At an OPEC meeting in October 1986, Fahd sent his oil minister a cable demanding Saudi Arabia's oil quota to be increased and the price of oil set at $18, which Yamani refused to sign. On 29 October 1986, a brief announcement was made on Saudi television that Yamani had been dismissed. He was replaced by Hisham Nazer.

===Other activities===
In July 1982, Yamani founded Investcorp, a private equity firm, with several other oil ministers and well-known financiers. The firm's initial investments included Tiffany & Co., Breguet, a Swiss watch maker, and Chaumet, a French jeweller. Yamani, himself known to be a watch lover, also became majority shareholder of Vacheron Constantin in 1987. In 1996, Yamani's shares were then sold to Vendôme Luxury Group, owned by Richemont. In 1988, Yamani established the Al-Furqan Islamic Heritage Foundation under the Yamani Cultural and Charitable Foundation, which endeavours to preserve and publish historically important Islamic works. In 1990, Yamani founded the Centre for Global Energy Studies, a London-based market analysis group claiming to provide objective information on energy issues. Board members have included Edward Heath, Valéry Giscard d'Estaing, and Denis Healey, all of whom were friends of Yamani.

==Personal life==
Yamani married his first wife Laila Sulaiman Faidhi, an Iraqi, in 1955. Together they had three children. Yamani's first daughter, Mai Yamani, was born in 1956, followed by second daughter Maha in 1959, and first son Hani in 1961. Mai studied anthropology and is now an author and scholar, and a former Research Fellow at the Royal Institute for International Affairs. Maha received a law degree from Cambridge, and Hani a degree in business administration.
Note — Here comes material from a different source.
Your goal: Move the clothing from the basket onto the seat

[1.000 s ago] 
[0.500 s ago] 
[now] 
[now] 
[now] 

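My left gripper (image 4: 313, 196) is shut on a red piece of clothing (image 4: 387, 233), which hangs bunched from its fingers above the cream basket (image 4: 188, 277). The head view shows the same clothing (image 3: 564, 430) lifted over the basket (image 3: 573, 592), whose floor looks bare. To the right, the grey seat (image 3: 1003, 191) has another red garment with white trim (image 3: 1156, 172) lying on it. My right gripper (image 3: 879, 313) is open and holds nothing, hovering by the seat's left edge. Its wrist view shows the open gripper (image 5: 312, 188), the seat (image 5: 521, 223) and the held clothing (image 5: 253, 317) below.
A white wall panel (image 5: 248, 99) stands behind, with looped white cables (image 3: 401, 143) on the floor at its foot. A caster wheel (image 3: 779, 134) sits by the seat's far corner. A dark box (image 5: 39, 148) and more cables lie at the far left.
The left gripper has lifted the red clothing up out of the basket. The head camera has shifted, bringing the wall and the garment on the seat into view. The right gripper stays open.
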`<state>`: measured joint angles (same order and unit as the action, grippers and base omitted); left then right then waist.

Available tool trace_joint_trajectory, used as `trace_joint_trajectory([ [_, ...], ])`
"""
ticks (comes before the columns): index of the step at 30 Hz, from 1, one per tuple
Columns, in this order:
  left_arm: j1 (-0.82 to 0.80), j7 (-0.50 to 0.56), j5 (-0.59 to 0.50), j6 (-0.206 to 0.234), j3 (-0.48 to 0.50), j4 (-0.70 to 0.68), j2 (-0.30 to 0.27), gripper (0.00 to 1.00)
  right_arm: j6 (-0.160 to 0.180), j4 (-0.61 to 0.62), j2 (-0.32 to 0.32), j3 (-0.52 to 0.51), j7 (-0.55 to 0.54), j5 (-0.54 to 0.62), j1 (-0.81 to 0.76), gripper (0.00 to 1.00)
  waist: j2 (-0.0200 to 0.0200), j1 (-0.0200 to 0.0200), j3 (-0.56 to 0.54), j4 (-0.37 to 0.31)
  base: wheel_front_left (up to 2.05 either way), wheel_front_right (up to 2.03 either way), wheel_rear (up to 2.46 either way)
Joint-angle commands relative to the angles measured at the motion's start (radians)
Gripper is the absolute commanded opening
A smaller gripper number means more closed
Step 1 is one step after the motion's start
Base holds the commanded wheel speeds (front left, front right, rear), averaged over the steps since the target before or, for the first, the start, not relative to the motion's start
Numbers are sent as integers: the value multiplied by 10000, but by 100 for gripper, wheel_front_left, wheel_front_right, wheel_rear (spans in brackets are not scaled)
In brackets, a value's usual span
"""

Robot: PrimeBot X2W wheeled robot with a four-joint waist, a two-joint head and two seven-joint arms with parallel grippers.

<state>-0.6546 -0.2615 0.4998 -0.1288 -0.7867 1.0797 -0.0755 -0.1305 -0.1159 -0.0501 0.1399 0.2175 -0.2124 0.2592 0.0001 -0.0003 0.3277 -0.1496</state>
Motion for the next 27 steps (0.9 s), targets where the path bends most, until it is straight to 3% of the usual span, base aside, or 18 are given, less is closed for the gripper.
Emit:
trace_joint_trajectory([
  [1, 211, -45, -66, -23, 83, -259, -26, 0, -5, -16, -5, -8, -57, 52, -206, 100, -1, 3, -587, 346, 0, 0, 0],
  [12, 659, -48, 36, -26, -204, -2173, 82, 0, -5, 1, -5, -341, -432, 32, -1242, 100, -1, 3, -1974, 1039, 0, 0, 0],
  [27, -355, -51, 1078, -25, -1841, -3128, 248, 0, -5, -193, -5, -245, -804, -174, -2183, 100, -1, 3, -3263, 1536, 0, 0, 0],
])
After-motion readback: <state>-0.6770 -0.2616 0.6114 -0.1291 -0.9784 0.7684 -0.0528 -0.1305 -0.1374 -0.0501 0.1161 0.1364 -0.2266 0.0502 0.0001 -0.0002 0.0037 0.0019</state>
Yamani married his second wife Tamam al Anbar on 23 March 1975, and had five children: Faisal (born 1976), Sharaf (born 1977), Sarah (born 1979), Arwa (born 1981), and Ahmed (born 1983).

Yamani was fluent in Arabic, English, and French. His negotiation style, as remarked on by Henry Kissinger, was to wine and dine other dignitaries until the point of fullness and lethargy, before beginning protracted negotiations (Reader's Digest, circa 1970).

Yamani died of heart failure on 22 February 2021 in London, aged 90, to be later buried in his hometown, Mecca.